My desktop is a custom built gaming PC that used to run Windows before I got fed up and switched it over to Arch. (yes, yes, I run Arch Linux… don’t be toxic about it) For my mobile compute needs I’m still rocking a MacBook Pro, though likely not for much longer. I’ve got a previous-gen 2023 14″ M2 Max with 64 gigs of RAM… that I honestly thought would last me forever. The problem? You guessed it – the dumpster-fire known as OS X. I refuse to upgrade beyond Ventura (it took nearly a year for me to get here from Monterey!) because of the continued dumbing-down of the platform and intrusive telemetry and data collection (thankfully LittleSnitch can easily block all of this crap). I’ve contemplated loading something like Asahi, but it’s still early days and I’m not able to live without Thunderbolt and external displays on my notebook.
I’m still looking for alternatives. I want a mobile machine with equally sexy hardware and form factor, but with open firmware and hardware that works with Linux. And it needs to be reliable and from a reputable company. Sadly, that seems to be a tall order.
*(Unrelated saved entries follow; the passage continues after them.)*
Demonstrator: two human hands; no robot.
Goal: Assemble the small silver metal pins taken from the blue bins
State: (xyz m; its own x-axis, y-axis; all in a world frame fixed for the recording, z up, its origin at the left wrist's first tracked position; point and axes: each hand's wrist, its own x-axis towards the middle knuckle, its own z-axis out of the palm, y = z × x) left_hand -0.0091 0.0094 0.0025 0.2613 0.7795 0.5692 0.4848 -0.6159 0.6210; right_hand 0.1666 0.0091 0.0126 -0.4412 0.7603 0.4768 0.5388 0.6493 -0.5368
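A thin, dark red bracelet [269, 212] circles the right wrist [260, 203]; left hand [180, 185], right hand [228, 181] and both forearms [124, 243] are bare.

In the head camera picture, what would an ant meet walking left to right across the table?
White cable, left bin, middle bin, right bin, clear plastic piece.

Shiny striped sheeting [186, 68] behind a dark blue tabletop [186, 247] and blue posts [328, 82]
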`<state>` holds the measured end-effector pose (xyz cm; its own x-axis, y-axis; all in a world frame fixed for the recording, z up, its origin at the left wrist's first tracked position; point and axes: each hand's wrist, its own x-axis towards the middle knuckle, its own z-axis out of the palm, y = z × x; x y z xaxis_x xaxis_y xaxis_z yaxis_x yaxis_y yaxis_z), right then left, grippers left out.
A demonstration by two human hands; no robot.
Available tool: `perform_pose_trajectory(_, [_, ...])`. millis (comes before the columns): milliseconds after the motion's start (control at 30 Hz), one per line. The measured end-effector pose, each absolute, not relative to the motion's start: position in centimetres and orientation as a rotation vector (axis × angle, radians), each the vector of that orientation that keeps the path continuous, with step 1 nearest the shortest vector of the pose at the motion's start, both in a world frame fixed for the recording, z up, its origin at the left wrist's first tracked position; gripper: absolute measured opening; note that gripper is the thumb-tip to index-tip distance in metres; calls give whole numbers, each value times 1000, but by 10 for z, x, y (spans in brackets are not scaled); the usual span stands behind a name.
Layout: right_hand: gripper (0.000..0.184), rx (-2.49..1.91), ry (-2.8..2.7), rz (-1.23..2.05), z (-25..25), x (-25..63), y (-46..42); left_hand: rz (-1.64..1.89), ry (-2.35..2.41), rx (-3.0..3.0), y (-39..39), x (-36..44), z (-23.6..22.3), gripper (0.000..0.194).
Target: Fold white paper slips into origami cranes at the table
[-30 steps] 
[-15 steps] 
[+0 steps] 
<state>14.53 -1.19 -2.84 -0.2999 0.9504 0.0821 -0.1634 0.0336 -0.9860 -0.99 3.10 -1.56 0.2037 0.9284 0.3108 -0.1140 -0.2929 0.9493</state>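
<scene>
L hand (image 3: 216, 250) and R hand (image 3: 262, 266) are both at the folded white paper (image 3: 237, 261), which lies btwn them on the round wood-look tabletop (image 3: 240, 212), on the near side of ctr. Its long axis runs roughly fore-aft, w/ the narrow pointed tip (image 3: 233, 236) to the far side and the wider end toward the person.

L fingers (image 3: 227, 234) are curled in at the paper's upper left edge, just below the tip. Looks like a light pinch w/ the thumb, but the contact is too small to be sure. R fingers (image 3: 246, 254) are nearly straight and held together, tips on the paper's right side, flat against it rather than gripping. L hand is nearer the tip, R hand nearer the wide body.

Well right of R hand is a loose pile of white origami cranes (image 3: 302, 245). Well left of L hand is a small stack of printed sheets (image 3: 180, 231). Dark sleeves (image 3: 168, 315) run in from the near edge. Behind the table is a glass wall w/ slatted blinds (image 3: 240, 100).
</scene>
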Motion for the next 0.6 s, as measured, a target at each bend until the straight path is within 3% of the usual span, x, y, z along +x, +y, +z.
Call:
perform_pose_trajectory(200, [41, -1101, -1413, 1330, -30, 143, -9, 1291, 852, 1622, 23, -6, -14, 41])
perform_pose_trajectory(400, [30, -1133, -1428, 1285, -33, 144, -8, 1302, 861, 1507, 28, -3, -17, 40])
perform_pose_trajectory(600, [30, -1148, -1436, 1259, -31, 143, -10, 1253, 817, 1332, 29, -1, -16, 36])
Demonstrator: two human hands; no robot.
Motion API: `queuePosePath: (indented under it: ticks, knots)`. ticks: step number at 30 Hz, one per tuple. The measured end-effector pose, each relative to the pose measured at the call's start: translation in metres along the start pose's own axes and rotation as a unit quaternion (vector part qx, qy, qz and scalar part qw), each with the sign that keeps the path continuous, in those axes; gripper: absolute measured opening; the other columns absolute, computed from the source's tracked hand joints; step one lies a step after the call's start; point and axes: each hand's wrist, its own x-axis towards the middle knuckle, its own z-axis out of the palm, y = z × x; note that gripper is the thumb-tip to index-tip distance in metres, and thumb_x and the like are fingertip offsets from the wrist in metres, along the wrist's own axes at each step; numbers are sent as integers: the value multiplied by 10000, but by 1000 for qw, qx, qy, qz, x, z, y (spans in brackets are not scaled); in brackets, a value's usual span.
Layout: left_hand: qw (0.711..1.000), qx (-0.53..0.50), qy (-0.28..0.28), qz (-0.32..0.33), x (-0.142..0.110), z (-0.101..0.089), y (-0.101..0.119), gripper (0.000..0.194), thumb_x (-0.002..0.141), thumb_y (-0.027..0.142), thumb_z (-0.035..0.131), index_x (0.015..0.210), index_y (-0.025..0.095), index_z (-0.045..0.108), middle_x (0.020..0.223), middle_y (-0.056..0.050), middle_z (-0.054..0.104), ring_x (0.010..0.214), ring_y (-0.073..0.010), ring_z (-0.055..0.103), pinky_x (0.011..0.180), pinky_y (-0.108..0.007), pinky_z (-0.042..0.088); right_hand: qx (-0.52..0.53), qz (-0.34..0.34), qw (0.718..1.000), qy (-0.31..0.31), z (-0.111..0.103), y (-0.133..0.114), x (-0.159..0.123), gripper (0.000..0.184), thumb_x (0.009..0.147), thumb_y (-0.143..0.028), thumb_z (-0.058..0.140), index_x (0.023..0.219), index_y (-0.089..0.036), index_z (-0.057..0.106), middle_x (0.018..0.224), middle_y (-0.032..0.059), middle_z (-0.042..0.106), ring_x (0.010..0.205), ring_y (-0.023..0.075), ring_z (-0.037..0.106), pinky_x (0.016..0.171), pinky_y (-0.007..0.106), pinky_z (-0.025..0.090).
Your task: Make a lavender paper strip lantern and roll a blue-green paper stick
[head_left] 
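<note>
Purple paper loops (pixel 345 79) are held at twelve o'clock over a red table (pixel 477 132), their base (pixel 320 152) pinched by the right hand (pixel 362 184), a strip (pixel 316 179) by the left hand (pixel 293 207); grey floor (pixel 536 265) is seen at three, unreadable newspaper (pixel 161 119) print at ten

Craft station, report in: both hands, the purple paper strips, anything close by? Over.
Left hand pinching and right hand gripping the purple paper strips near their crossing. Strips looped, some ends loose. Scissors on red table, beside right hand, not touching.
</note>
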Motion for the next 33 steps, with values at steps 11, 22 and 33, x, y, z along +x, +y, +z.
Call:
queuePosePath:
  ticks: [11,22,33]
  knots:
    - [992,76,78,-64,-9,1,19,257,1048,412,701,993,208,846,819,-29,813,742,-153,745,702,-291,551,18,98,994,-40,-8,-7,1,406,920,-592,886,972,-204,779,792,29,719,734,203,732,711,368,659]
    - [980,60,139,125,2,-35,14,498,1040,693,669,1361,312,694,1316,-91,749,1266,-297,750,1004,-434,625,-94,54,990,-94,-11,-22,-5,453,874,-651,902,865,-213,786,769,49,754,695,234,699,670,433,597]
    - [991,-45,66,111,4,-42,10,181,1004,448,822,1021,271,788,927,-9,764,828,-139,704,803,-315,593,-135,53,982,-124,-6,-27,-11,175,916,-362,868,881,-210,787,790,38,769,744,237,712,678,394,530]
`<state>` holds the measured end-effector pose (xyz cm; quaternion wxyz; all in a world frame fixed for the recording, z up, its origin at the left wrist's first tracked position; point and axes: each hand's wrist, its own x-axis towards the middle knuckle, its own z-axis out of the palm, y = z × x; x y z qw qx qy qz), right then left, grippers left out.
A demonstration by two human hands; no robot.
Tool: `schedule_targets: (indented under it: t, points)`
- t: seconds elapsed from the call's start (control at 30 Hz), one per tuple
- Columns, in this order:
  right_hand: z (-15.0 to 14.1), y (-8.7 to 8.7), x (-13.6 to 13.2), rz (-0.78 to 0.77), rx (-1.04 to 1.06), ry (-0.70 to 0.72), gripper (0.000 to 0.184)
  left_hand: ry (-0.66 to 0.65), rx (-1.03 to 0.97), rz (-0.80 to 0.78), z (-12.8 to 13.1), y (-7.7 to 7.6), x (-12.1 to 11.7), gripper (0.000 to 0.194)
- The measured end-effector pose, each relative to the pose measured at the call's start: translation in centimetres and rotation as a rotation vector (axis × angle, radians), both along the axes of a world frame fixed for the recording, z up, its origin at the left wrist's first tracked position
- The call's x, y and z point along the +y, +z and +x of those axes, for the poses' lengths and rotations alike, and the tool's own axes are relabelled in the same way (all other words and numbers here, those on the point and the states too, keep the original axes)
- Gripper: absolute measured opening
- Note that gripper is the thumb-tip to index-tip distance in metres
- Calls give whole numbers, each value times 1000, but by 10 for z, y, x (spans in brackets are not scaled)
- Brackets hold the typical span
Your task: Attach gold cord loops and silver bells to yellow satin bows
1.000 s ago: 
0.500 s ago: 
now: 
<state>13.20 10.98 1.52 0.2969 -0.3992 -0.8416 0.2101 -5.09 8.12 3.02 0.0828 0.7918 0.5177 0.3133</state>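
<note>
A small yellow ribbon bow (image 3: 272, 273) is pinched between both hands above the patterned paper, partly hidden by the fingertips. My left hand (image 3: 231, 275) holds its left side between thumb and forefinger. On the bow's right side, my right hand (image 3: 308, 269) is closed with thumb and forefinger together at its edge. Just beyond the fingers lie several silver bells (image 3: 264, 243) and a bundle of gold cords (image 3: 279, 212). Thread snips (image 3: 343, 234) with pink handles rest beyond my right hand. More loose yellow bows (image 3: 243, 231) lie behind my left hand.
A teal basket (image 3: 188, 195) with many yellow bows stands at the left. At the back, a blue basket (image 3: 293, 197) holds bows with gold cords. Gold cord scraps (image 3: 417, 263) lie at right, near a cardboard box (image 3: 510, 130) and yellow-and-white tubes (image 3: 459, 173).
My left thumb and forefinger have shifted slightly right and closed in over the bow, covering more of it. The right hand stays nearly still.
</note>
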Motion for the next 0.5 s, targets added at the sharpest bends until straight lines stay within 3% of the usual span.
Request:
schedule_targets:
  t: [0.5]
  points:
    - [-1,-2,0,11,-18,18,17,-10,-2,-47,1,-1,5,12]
Sure, lots of modern, sexy hardware can run Linux, (Hellooooo X1 Carbon) but closed source firmware is a HUGE turn-off for me. Framework laptop is fugly. Malibal is a SKETCHY company (see their review controversy). System76 … ehhhh I just don’t care for. What’s that leave? A StarBook? With a 1920×1080 display? My phone has more pixels!
Woops. Somehow I managed to get a little off track onto a mobile hardware rant, but the point is – Linux is where I started, it paved the way to where I am, and while I may have taken a brief excursion off the path to see what all the other platforms were about, it’s where I choose to be.